--- TASK STATEMENT ---
Since the pictures are not wanted, retype the listing below exactly and without them.

[DATA PROVIDED Boundary: Start]

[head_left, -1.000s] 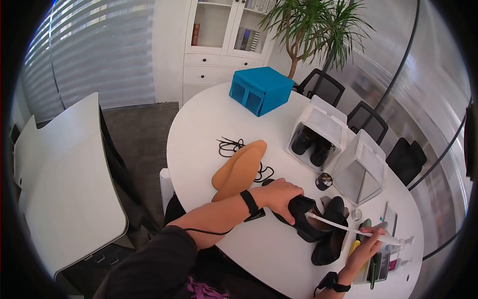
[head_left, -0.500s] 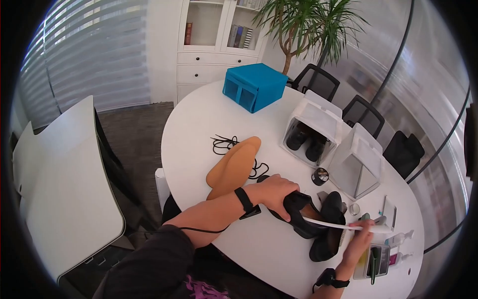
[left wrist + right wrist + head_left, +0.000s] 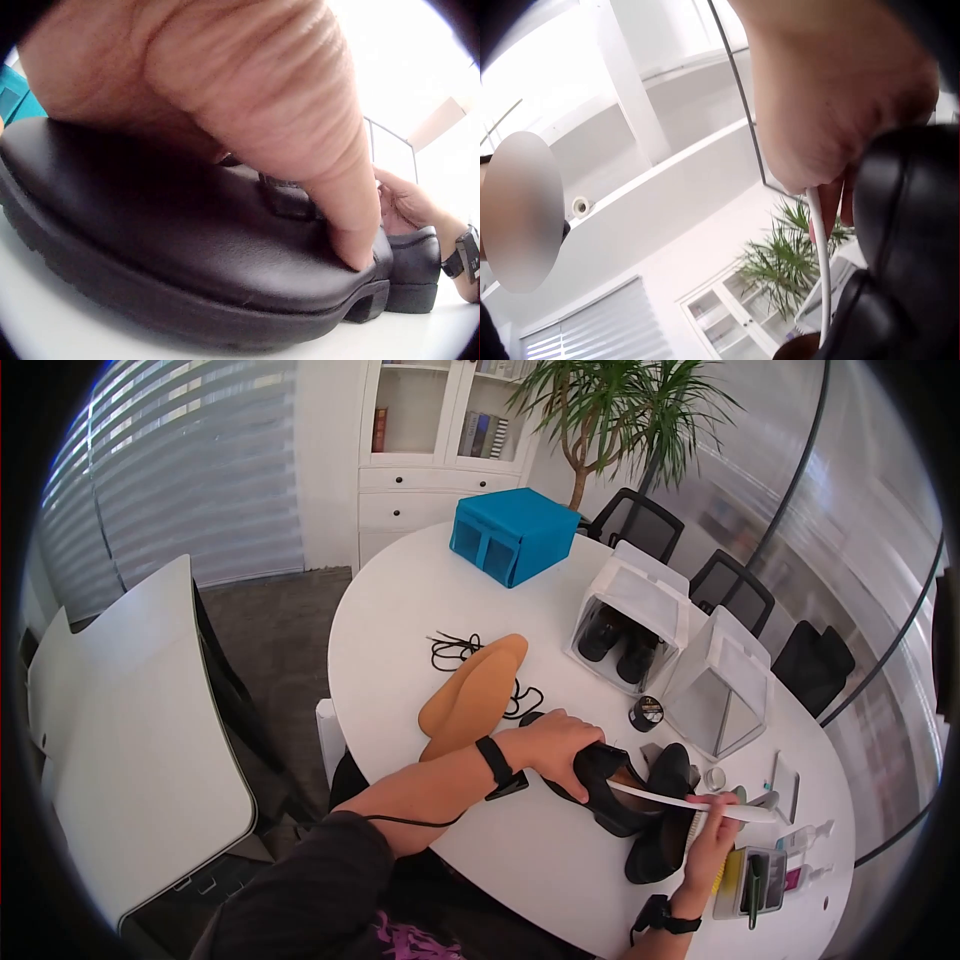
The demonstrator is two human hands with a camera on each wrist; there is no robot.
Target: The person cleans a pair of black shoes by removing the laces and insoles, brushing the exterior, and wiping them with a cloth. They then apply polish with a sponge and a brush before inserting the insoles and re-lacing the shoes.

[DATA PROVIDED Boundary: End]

--- SOLUTION FOR THIS EXERCISE ---
[head_left, -1.000s] 
[head_left, -0.500s] 
[left wrist + right wrist + head_left, +0.000s] 
The demonstrator is two human hands with a camera on each wrist; there is no robot.
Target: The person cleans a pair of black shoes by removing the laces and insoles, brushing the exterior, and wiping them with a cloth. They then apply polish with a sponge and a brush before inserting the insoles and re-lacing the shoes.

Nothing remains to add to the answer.